Assigned task: Across the records that follow, give the number of lines containing the word "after" and nothing else.

______

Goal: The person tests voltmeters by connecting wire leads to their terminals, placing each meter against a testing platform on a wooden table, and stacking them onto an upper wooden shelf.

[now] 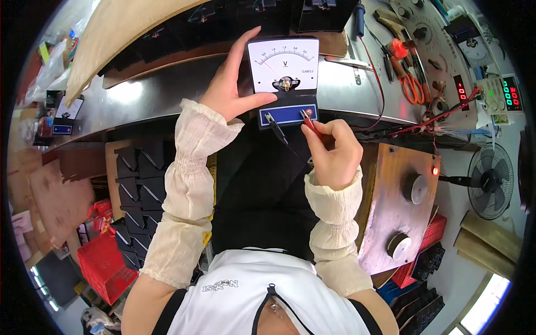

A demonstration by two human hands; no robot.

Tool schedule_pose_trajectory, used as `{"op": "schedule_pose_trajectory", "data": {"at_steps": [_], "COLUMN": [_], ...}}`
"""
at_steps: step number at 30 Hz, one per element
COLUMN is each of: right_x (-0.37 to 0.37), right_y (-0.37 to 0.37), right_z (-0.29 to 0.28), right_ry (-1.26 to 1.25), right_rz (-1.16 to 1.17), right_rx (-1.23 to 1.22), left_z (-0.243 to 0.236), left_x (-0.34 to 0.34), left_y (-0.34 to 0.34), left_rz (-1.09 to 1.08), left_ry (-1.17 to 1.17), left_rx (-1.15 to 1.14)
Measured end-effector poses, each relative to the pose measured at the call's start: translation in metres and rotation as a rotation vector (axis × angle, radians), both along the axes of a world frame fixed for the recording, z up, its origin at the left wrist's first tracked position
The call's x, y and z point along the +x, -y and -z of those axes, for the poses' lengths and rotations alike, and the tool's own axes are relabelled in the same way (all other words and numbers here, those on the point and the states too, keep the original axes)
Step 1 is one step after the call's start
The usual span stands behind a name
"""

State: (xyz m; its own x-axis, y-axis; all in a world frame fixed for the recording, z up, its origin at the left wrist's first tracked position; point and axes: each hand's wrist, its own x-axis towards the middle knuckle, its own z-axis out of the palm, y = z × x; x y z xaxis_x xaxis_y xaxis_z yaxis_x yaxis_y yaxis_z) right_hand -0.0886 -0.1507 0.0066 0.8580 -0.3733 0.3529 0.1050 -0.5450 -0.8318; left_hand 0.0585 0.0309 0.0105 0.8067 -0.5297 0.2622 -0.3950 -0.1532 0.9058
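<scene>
An analog voltmeter (pixel 286 64) with a white dial and a dark blue lower panel (pixel 290 115) stands at the bench's front edge. My left hand (pixel 231 84) grips it by its left side, the thumb across the lower front and the index finger stretched up past the top corner. A black alligator clip (pixel 273 126) is attached at the panel's left terminal. Between my right thumb and fingers I pinch a red alligator clip (pixel 311 124), its tip at the right terminal. My right hand (pixel 338 151) is closed around the clip.
On the right lie orange-handled scissors (pixel 412 88), pliers and a screwdriver (pixel 360 21). Beyond them stands a power supply (pixel 498 96) with lit digits. A wooden box with two knobs (pixel 399 209) is beside my right arm. Black meter housings (pixel 137 195) are stacked at left.
</scene>
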Motion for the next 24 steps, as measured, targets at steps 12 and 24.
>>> {"op": "schedule_pose_trajectory", "data": {"at_steps": [12, 24], "right_x": [0.002, 0.003], "right_y": [0.009, -0.002], "right_z": [0.000, -0.011], "right_ry": [-0.032, 0.054], "right_rz": [0.064, -0.008], "right_rx": [0.123, -0.183], "left_z": [-0.003, -0.009], "left_x": [0.002, -0.013], "left_y": [0.006, -0.002], "left_rz": [0.021, 0.025], "left_ry": [-0.039, -0.087], "left_rx": [-0.073, -0.065]}}
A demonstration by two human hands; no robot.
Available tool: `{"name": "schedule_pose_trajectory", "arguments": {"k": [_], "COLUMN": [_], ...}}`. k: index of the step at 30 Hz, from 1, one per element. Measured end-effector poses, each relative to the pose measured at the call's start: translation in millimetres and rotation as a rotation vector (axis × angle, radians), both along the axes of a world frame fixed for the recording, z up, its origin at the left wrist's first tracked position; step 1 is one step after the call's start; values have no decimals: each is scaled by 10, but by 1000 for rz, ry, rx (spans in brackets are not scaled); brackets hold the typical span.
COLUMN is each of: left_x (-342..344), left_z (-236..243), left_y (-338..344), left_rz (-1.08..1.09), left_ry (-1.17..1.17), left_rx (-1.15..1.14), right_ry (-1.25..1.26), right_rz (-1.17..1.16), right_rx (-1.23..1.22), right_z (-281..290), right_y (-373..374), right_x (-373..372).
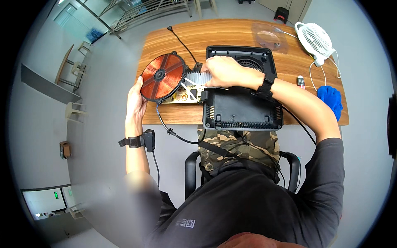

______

Written response: 2